Problem description> Would you reproduce the whole listing exactly, dropping any pictures it holds?

Source material>
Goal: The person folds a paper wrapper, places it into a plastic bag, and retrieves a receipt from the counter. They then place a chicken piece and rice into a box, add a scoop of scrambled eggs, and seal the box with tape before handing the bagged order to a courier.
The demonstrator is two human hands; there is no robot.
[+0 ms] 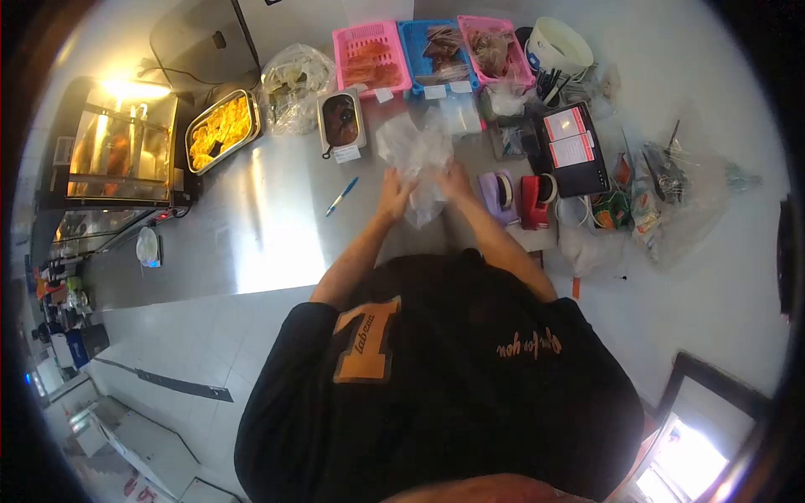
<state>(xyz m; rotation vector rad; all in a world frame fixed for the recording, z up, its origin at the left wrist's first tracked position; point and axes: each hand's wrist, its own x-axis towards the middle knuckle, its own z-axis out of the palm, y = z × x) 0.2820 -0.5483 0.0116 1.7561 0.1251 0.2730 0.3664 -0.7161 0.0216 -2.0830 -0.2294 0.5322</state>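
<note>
A crumpled, see-through plastic bag (409,144) stands up between my two hands above the steel counter. My left hand (396,193) is closed on the bag's left side, near its lower part. On the other side my right hand (454,181) grips the bag's right edge. The bag hides some of my fingertips, and I cannot make out whether anything is inside it. A blue and white pen (342,196) lies on the counter left of my left hand. Close to my right hand stand a purple tape dispenser (500,198) and a red tape dispenser (537,201).
Along the back are a pink basket (340,50), a blue basket (404,42), a metal container (321,126) with dark contents and a tray (254,126) of yellow food. A lit glass cabinet (117,151) is at left; a white bucket (560,46) and a black folder (587,180) at right.
</note>
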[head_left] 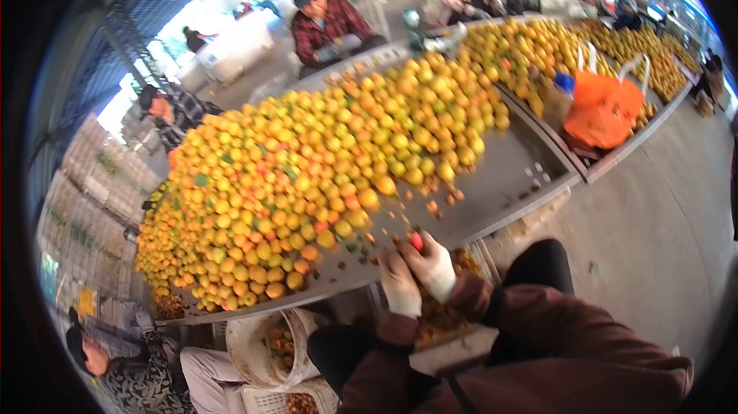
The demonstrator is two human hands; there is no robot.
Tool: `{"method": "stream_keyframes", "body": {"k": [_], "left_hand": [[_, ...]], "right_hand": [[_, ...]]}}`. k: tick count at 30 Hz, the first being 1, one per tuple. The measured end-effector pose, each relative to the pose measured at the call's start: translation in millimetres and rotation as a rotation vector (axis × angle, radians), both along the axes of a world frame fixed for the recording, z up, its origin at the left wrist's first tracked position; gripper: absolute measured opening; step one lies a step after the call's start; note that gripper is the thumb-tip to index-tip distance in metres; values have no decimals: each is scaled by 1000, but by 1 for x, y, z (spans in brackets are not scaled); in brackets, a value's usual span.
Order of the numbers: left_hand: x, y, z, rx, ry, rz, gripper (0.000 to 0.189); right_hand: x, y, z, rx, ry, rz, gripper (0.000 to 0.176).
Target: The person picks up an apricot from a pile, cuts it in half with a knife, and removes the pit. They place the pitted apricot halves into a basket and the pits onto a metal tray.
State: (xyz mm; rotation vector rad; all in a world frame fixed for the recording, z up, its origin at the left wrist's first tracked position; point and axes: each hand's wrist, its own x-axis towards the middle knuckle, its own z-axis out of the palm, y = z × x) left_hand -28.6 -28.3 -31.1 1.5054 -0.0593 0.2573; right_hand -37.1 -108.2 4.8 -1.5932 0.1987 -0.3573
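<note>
Two white-gloved hands side by side at near edge of desk, wrists emerging from dark brown sleeves. Right hand (433, 266): fingers curled shut, clamped on small red item (416, 241) at fingertips; item too small to identify. Left hand (400, 285): touching right hand, fingers bent inward; impossible to tell whether gripping or merely curled, palm side hidden. Location of red item: over lower rim of desk (507, 183), just beside nearest loose scraps (440, 202).

Directly below hands: crate of brownish fruit (450, 314), partly hidden by sleeves. Black trouser knees on either side of crate.

On grey sloped desk surface: large fruit heap (307, 160), orange and yellow, a few green leaves among it, filling left and centre of desk up to far rim. Bare metal to right of heap, scattered with scraps only.

Below desk rim, left of knees: white bucket (257, 345), fruit visible inside.

Beyond desk, to right: second desk (615, 149), also loaded with fruit, bearing orange bag (603, 106) and blue-capped bottle (561, 91) just beside it. Grey concrete floor (653, 222) along right.

Other workers around first desk: person in red plaid shirt (327, 18) at far side; person in dark cap (173, 110) at left end; person in patterned sleeve (134, 372) at lower left. Further people behind second desk, too small for detail.
</note>
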Motion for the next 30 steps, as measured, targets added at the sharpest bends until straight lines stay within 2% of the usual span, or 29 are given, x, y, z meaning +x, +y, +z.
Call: {"method": "stream_keyframes", "body": {"k": [1,3,5,6,7,8,9,11,13,15,17,18,19,21,22,24,26,30], "left_hand": [[9,11,-18,-99,84,-103,38],[23,26,-34,-837,431,-459,38],[16,31,-39,-344,217,-301,39],[-1,14,42,-713,698,-170,38],[2,38,33,-560,721,-390,36],[-4,29,50,-524,704,-328,38],[-9,19,67,-491,683,-270,41],[-11,20,67,-552,659,-277,43],[-10,25,71,-551,645,-362,49],[-13,30,75,-584,614,-437,49],[-21,28,68,-437,526,-297,49],[-27,29,71,-541,530,-352,37],[-33,24,73,-537,531,-364,37],[-48,18,76,-393,560,-305,25],[-53,21,72,-462,562,-357,22],[-69,18,74,-458,492,-374,20],[-81,21,74,-483,449,-401,20],[-100,24,61,-482,340,-434,32]], "right_hand": [[-2,0,7,-142,-18,-15,18],[-10,0,7,-400,-157,6,20],[2,5,-20,136,-217,147,27],[3,0,-10,358,-57,164,30],[4,-10,10,573,94,175,32],[-1,-24,28,715,284,291,40],[-4,-28,35,739,228,319,40],[-14,-29,52,787,287,290,39],[-2,-30,27,620,168,268,39],[-14,-40,20,617,255,271,43],[-17,-34,26,616,251,166,40],[-19,-33,31,627,260,164,42],[-27,-35,35,629,253,153,42],[-46,-34,44,833,231,233,47],[-51,-38,43,864,311,287,43],[-61,-31,43,925,257,254,39],[-73,-28,46,935,227,252,40],[-98,-25,55,810,222,247,40]]}}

Output of the task>
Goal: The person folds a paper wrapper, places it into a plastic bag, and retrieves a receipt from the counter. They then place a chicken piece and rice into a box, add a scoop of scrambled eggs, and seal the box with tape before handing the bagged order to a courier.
The demonstrator is two human hands; there is no robot.
[+0 ms] 
<state>(xyz m; rotation vector rad; all in a world frame fixed for the recording, z up, its origin at the left wrist's first tracked position; point and axes: each hand's wrist, its own x-axis towards the middle knuckle, its own z-axis out of the palm, y = z × x) 0.2820 -0.5483 0.0116 1.7561 0.1251 0.2730 0.3664 -0.7161 0.0216 -2.0830 -0.2294 0.5322</state>
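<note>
A crumpled, see-through plastic bag (409,144) stands up between my two hands above the steel counter. My left hand (396,193) is closed on the bag's left side, near its lower part. On the other side my right hand (454,181) grips the bag's right edge. The bag hides some of my fingertips, and I cannot make out whether anything is inside it. A blue and white pen (342,196) lies on the counter left of my left hand. Close to my right hand stand a purple tape dispenser (500,198) and a red tape dispenser (537,201).
Along the back are a pink basket (340,50), a blue basket (404,42), a metal container (321,126) with dark contents and a tray (254,126) of yellow food. A lit glass cabinet (117,151) is at left; a white bucket (560,46) and a black folder (587,180) at right.
</note>
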[head_left] 
The demonstrator is two human hands; there is no robot.
Tool: `{"method": "stream_keyframes", "body": {"k": [_], "left_hand": [[_, ...]], "right_hand": [[_, ...]]}}`. k: tick count at 30 Hz, the first being 1, one per tuple. The measured end-effector pose, each relative to the pose measured at the call's start: translation in millimetres and rotation as a rotation vector (axis × angle, radians), both along the axes of a world frame fixed for the recording, z up, its origin at the left wrist's first tracked position; gripper: absolute measured opening; step one lies a step after the call's start; note that gripper is the thumb-tip to index-tip distance in metres; values have no decimals: each is scaled by 1000, but by 1 for x, y, z (spans in brackets are not scaled); in brackets, a value's usual span.
Order of the numbers: left_hand: x, y, z, rx, ry, rz, gripper (0.000 to 0.189); right_hand: x, y, z, rx, ry, rz, gripper (0.000 to 0.176).
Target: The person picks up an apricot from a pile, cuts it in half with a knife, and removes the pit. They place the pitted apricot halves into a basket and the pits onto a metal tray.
State: (xyz mm; rotation vector rad; all in a world frame fixed for the recording, z up, its origin at the left wrist's first tracked position; point and axes: each hand's wrist, its own x-axis towards the middle knuckle, its own z-axis out of the palm, y = z × x) left_hand -28.6 -28.3 -31.1 1.5054 -0.0593 0.2573; right_hand -37.1 -108.2 4.8 -1.5932 0.1987 -0.3573
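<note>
Two white-gloved hands side by side at near edge of desk, wrists emerging from dark brown sleeves. Right hand (433, 266): fingers curled shut, clamped on small red item (416, 241) at fingertips; item too small to identify. Left hand (400, 285): touching right hand, fingers bent inward; impossible to tell whether gripping or merely curled, palm side hidden. Location of red item: over lower rim of desk (507, 183), just beside nearest loose scraps (440, 202).

Directly below hands: crate of brownish fruit (450, 314), partly hidden by sleeves. Black trouser knees on either side of crate.

On grey sloped desk surface: large fruit heap (307, 160), orange and yellow, a few green leaves among it, filling left and centre of desk up to far rim. Bare metal to right of heap, scattered with scraps only.

Below desk rim, left of knees: white bucket (257, 345), fruit visible inside.

Beyond desk, to right: second desk (615, 149), also loaded with fruit, bearing orange bag (603, 106) and blue-capped bottle (561, 91) just beside it. Grey concrete floor (653, 222) along right.

Other workers around first desk: person in red plaid shirt (327, 18) at far side; person in dark cap (173, 110) at left end; person in patterned sleeve (134, 372) at lower left. Further people behind second desk, too small for detail.
</note>
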Motion for the next 30 steps, as measured, targets added at the sharpest bends until straight lines stay within 2% of the usual span, or 29 are given, x, y, z meaning +x, +y, +z.
Call: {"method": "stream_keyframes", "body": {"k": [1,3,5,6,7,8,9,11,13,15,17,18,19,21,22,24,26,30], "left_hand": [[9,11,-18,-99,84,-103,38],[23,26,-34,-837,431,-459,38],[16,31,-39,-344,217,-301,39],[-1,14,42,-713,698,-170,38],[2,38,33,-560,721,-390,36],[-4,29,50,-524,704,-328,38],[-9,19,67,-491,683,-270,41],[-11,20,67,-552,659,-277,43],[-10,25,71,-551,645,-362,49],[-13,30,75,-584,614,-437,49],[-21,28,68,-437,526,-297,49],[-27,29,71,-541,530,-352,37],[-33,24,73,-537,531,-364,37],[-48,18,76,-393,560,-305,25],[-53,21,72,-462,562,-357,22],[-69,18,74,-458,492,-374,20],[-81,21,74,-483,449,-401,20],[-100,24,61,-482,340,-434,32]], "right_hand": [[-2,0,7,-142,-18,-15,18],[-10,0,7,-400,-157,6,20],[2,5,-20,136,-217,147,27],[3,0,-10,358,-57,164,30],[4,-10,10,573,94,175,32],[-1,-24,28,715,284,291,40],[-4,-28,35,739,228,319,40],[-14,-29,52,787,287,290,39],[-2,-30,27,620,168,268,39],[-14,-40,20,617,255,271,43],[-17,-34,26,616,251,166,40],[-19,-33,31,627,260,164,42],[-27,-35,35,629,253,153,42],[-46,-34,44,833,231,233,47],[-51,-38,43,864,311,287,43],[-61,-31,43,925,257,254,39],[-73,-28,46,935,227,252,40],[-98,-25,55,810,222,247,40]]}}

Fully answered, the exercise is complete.